▶ [WHAT YOU HAVE TO DO]: The records that follow must be printed exactly as they are.

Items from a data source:
......

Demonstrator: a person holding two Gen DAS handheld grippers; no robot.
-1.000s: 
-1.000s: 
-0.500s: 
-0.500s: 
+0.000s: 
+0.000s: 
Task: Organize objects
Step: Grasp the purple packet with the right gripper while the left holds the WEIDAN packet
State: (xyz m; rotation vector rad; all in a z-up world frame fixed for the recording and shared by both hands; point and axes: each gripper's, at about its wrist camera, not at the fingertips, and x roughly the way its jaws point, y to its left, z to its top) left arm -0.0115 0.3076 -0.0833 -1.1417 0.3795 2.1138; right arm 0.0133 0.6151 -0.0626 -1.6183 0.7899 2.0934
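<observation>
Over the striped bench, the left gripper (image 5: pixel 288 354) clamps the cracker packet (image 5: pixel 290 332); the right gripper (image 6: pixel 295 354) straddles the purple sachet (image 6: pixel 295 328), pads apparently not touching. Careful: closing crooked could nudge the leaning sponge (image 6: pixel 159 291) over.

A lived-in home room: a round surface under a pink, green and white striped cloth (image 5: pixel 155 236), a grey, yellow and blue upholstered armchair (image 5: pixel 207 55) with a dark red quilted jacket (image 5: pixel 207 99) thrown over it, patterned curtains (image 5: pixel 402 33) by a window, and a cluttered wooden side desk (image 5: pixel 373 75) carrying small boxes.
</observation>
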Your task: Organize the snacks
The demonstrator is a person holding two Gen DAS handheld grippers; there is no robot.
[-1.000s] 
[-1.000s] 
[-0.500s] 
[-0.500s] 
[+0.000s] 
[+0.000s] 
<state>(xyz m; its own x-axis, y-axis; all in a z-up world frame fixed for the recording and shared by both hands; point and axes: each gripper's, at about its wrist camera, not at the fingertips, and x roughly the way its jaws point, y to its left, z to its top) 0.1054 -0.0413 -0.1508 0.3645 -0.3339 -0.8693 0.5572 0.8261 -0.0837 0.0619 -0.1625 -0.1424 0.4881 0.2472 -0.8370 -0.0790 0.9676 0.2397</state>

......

▶ [ANSWER TO THE EXERCISE]:
Demonstrator: a person holding two Gen DAS handheld grippers; no robot.
-1.000s: 
-1.000s: 
-0.500s: 
-0.500s: 
+0.000s: 
+0.000s: 
Task: Organize objects
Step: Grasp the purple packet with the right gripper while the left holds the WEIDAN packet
State: (xyz m; rotation vector rad; all in a z-up world frame fixed for the recording and shared by both hands; point and axes: each gripper's, at about its wrist camera, not at the fingertips, and x roughly the way its jaws point, y to its left, z to its top) left arm -0.0115 0.3076 -0.0833 -1.1417 0.3795 2.1138; right arm 0.0133 0.6151 -0.0626 -1.6183 0.7899 2.0934
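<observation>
Over the striped bench, the left gripper (image 5: pixel 288 354) clamps the cracker packet (image 5: pixel 290 332); the right gripper (image 6: pixel 295 354) straddles the purple sachet (image 6: pixel 295 328), pads apparently not touching. Careful: closing crooked could nudge the leaning sponge (image 6: pixel 159 291) over.

A lived-in home room: a round surface under a pink, green and white striped cloth (image 5: pixel 155 236), a grey, yellow and blue upholstered armchair (image 5: pixel 207 55) with a dark red quilted jacket (image 5: pixel 207 99) thrown over it, patterned curtains (image 5: pixel 402 33) by a window, and a cluttered wooden side desk (image 5: pixel 373 75) carrying small boxes.
</observation>
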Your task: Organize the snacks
The demonstrator is a person holding two Gen DAS handheld grippers; there is no robot.
[-1.000s] 
[-1.000s] 
[-0.500s] 
[-0.500s] 
[+0.000s] 
[+0.000s] 
<state>(xyz m; its own x-axis, y-axis; all in a z-up world frame fixed for the recording and shared by both hands; point and axes: each gripper's, at about its wrist camera, not at the fingertips, and x roughly the way its jaws point, y to its left, z to its top) 0.1054 -0.0413 -0.1508 0.3645 -0.3339 -0.8693 0.5572 0.8261 -0.0837 0.0619 -0.1625 -0.1424 0.4881 0.2472 -0.8370 -0.0790 0.9676 0.2397</state>

The exercise was answered completely.